Initially, the coalition must roughly agree on what total investment volume from the regular budget, special fund, and Climate and Transformation Fund should be made available for rail infrastructure in the next ten to twelve years.
Financing fund for replacement investments and expansion
Together with the federal budget for 2025, a multi-year financing fund for replacement investments and for expansion should be created. The fund should be fed from ongoing revenues, the special fund, and a one-time contribution from the sale proceeds of the planned DB Schenker sale. It should be administered by a newly and neutrally established Federal Office for Rail Infrastructure (BASchi). As in Switzerland, such an authority must ensure that there is expected reliability in terms of duration, costs, and quality in the renovation, construction, and financing of rail infrastructure. Westenberger: “Instead of a DB InfraGO AG, we believe that a newly established ‘Schiene Deutschland GmbH’ directly owned by the federal government would be the right contractor for planning and construction. If the separation from the DB Group does not succeed or comes later, the new authority would not become unnecessary but even more important.”

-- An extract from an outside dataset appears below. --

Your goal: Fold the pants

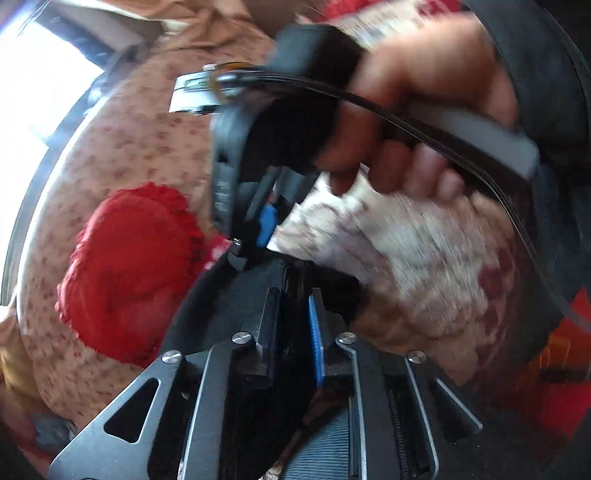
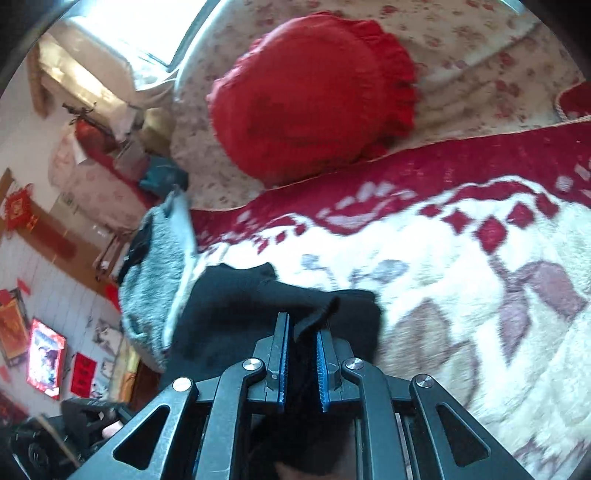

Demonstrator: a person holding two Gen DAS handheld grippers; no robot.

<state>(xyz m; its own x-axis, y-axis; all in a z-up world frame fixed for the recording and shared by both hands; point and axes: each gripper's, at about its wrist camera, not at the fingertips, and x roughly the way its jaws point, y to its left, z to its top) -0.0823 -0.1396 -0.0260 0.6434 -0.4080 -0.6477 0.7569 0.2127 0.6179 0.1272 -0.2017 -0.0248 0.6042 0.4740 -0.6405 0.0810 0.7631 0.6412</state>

“A huge construction site” is, according to Westenberger, “the lack of planning by the federal government. The Basic Law names it as its task to specify what should happen when and where in rail infrastructure, and it should regulate this in a – so far non-existent – federal law according to Art. 87 e para. 4 sentence 2 GG.” Currently, there is no reliable plan for the network renovation and the countless expansion orders that the federal government has issued under the Federal Railways Expansion Act; prioritization and timelines for realization are missing.
Infraplan still completely inadequate
THE FREIGHT RAILWAYS describe the Infraplan, which the traffic light government has been discussing for years, as “currently completely unsuitable for this huge task of analysis, planning, and decision preparation.” Above all, the lack of legal anchoring and binding connection to financing as well as short-termism are criticized by the FREIGHT RAILWAYS in their paper on the current discussion status of the Infraplan concept. Because they see the existing cascade of federal transport infrastructure plans, needs plans for rail, investment framework plans, and individual financing agreements as only superficially plausible and suitable. Westenberger: “The actual malnutrition of rail infrastructure occurred in parallel to this smokescreen due to steering from a road-oriented financial planning. Only with the fund solution and the revision of planning instruments will we be able to effectively utilize the predominantly debt-financed future investments for the German rail network and its customers.”
THE FREIGHT RAILWAYS have made proposals in a compact paper for the coalition negotiations on how the funds borrowed from the future can be effectively used.